Hollis Frampton and Marion Faller's photos of apples seem like a parody of Eadweard Muybridge's groundbreaking photographic action studies.

Who Needs Color?

Currently at the Villa Maria art gallery is a gem of a show of works just in black and white. They are all from the collection of Gerald Mead, and all in all provide a virtual walk-through tour of Western New York art history over the past century or so.

What makes the show special is the intelligent arrangement of the art. Works are grouped in such a manner that particular works comment—sometimes in extremely incisive ways—on the other works in group.

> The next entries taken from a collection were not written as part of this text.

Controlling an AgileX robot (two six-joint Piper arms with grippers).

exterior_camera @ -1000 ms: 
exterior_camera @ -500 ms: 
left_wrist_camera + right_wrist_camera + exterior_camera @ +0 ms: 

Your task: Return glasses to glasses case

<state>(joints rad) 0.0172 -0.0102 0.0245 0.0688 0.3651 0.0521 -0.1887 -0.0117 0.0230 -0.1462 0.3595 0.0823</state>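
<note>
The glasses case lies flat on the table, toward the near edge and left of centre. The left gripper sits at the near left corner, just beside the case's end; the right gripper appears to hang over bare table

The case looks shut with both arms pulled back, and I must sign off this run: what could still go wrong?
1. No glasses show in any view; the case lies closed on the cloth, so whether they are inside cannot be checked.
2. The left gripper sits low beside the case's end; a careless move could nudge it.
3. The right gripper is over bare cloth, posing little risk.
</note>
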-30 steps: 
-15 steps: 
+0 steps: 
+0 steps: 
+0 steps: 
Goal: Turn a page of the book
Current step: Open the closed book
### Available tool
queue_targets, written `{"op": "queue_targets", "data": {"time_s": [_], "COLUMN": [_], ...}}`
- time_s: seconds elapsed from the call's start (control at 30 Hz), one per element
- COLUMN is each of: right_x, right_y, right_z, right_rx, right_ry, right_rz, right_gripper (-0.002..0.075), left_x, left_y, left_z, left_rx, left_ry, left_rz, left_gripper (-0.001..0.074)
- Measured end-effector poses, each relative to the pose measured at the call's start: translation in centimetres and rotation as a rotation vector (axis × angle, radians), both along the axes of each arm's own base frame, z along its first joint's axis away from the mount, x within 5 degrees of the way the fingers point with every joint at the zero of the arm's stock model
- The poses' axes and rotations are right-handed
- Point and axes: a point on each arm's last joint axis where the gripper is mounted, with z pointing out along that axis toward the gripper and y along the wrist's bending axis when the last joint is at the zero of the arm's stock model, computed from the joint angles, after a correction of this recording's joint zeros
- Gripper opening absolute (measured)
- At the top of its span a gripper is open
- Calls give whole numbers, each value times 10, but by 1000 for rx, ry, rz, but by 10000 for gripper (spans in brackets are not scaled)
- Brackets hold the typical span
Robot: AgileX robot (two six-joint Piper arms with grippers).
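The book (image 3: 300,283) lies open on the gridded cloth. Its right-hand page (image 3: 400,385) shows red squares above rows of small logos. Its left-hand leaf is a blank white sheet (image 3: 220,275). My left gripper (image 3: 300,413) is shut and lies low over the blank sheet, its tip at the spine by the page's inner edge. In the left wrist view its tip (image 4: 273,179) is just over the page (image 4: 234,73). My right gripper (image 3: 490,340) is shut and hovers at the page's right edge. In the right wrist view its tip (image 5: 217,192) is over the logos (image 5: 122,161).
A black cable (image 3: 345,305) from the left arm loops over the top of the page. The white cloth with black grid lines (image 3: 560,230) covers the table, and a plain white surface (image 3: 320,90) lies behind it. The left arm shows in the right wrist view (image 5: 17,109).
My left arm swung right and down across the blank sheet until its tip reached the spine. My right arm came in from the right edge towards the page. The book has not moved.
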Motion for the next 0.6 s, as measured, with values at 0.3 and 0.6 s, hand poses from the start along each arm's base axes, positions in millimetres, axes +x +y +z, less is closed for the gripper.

For example, the group headed, as it were, by a superb lithograph by Charles Burchfield called Summer Benediction, vibrant with surging, vital forces of the season, includes a small etching of some mid-20th-century industrial architecture by Kevin O’Callahan, an energetic depiction of a vigorous horse in a hilly meadow or orchard by Robert Blair, a wood engraving of a little stone church in wintertime by Julian J. Lankes, and two similarly astringent-looking line sketches of an apparently Mediterranean seaside village, by Virginia Cuthbert, and a cluster of hilltop structures probably not far inland from the Mediterranean, by Harriet Greif.

All the specifically American scenes are bursting with life, while the European scenes are constricted, constrained, by comparison with the thoroughly American works—a little tight, a little taut, a little lacking in a sense of artistic freedom. As if produced under the slightest shadow of some subtle European intimidation factor. These observations are not universals about art and artists, not truisms, but these works in this group of all American artists seem to support them.

In terms of art history tour, another group constitutes a virtual history of American photography. It includes a wonderful impressionistic pictorialist photo of a small stream meandering through a field, smoky trees in the background, by William Porterfield, a sensitive portrait of pioneer art photographer Alfred Stieglitz by Clara Sipprell, a jokey photo of photos in jars by Don Scheller, a leathery abstraction by Carl Chiarenza, and an excellent triptych of a steelworker, including a posed portrait in overalls, an action shot on the line, and a portrait with spouse at home and in suit and tie, by Milton Rogovin.

In the next group over is a Hollis Frampton and Marion Faller photo in parody reminiscence of Eadweard Muybridge, early investigator into possible documentary uses of photography. Muybridge made action photos against a grid background to analyze movements too rapid to discern with unaided human eye. Frampton/Faller photograph a still life—an apple—against a grid, in a series of further and further close-ups until the apple disappears in total blackness.

Among some larger format works is a screenprint by Susan Rothenberg of a musical conductor at work with a suggestion of Moses conducting the waters of the Red Sea, and sumptuous treatment of plant life with copious pitchy black backdrop and foil to luxuriant foliage by Lawrence Calcagno.

There are even some all-white works, one with the slightest of shadow tones from impressions and expressions of circles and ellipses in medium thickness paper by Robert Squeri, one of cutouts in and to various layers of light cardboard by Sam Russo.

And an almost all-black work by Joseph Miller (reminiscent of Tristram Shandy). You have to look hard to see shades of other than blackest black in the work.

The title of the show is Colorless. The label is technically descriptive, but does not describe the true character and quality of this excellent exhibit, which continues through October 29.